As a webcomic creator and fan I'm just entirely curious of what garners attention of readers.

So what keeps you reading?


----------



## Gator (Feb 4, 2015)

humor
and story arcs that have some end in sight rather than dragging out endlessly forever


----------



## Red_Lion _ (Feb 4, 2015)

Humor, decent artwork (not a requirement if the content is good enough), something that doesn't become a long, repetitive, drawn out saga with ten chapters worth of content that could be more effectively condensed into one.


----------



## Maugryph (Feb 4, 2015)

I know most would say the graphic style. I know that is first thing a person will look at. But if the story is dull, no amount of awesome artwork will save it.


----------



## Gator (Feb 4, 2015)

come to think of it, i don't even really care if the artwork is good, as long as i can still tell what's going on.  pretty pictures are just a bonus (though sometimes they actually distract from the story more than they add to it, just depending on how it's all done).  i will say, though, that good panel structure and readability are important.  if i need arrows to tell me which thing to read next, then you're probably doing it wrong.


----------



## MaximizedNOVA (Feb 4, 2015)

Humor and/or a decent plotline. I don't wanna pick up a comic and attempt to read an entire page that makes me go "wtf, what the hell is going on?" Making me read the page over and over again till it doesn't retain any sense anymore. (kinda like when you read a single word over and over).


----------



## Maugryph (Feb 5, 2015)

Uncle Dis said:


> come to think of it, i don't even really care if the artwork is good, as long as i can still tell what's going on.  pretty pictures are just a bonus (though sometimes they actually distract from the story more than they add to it, just depending on how it's all done).  i will say, though, that good panel structure and readability are important.  if i need arrows to tell me which thing to read next, then you're probably doing it wrong.



I agree. Story is king. If the story is boring, flat, redundant, etc. Nothing will save it.


----------



## Zeitzbach (Feb 5, 2015)

Decent art required for sure.
Unique characters.
Unique story.
Does not rely on fan services.

Waifu and husbando...


----------



## Deleted member 93706 (Feb 5, 2015)

Passionate storytelling
Decent art
Well-developed character personalities
Skillful use of emotion


----------



## Ieono (Feb 5, 2015)

-Amazing attention to detail, especially in the artwork and continuity

-Ridiculously dynamic characters that get tons of development

-Original (as you can get in this age) plot that cleverly uses intrigue, but doesn't pull twists out of its ass all the time.


----------



## WideEyed (Feb 6, 2015)

- A visually appealing art style that works to convey characters' emotions, establish a setting, and fit the general feeling of the story. It has to be flexible enough to leave room for experimentation, but not so flexible that it comes off as overwhelming to the reader and gives the impression that you don't entirely know what you're doing.

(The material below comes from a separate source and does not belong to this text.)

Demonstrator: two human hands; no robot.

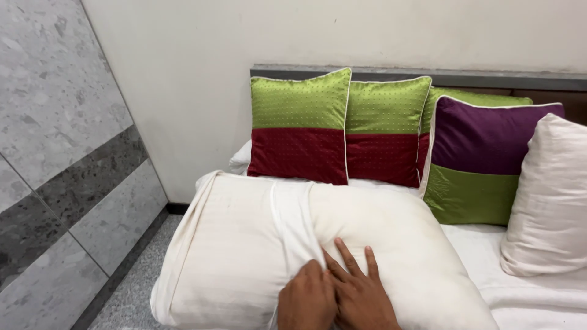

- Three dimensional characters. Don't build a character around an existing archetype; give them a personality. What makes them the way they are? How did they grow up? What are their long-term dreams? What keeps them motivated? You know you have a good, fleshed-out character when the reader can accurately imagine how the character would react in any given situation.

- Don't try too hard to make it like the comics you like. It's great to have a wide variety of influences, but remember that this is your comic. It should accentuate who you are as a person. Influences are secondary. This might be a bit difficult if you aren't introspective by nature, but it's necessary if you want your comic to truly stand out.

- Participate and communicate with your audience regularly. Not only does it make it easier for new readers to connect with your comic, but it also helps build a strong, loyal reader base. That's what's so great about sites like Deviantart and Tumblr; they break down the imaginary wall between the creator and the audience, and make the experience of creating a story fun for everyone involved.

- Don't shove in fanservice. Too many people think they need to do this. It's a cheap ploy used only to rack up a few empty views, it doesn't add anything productive to the story, and shows that you're not very secure in your perceived creativity. If I really wanted to wack off I'd browse for porn, not read your comic.

- Good world building. You don't have to be writing an elaborate Tolkienesque fantasy story to come up with an interesting world for your characters to interact in. What's the history of the city your story takes place in? What are the current trending bands, video games, movies, clothes, etc. What different places do the different social groups hang out at?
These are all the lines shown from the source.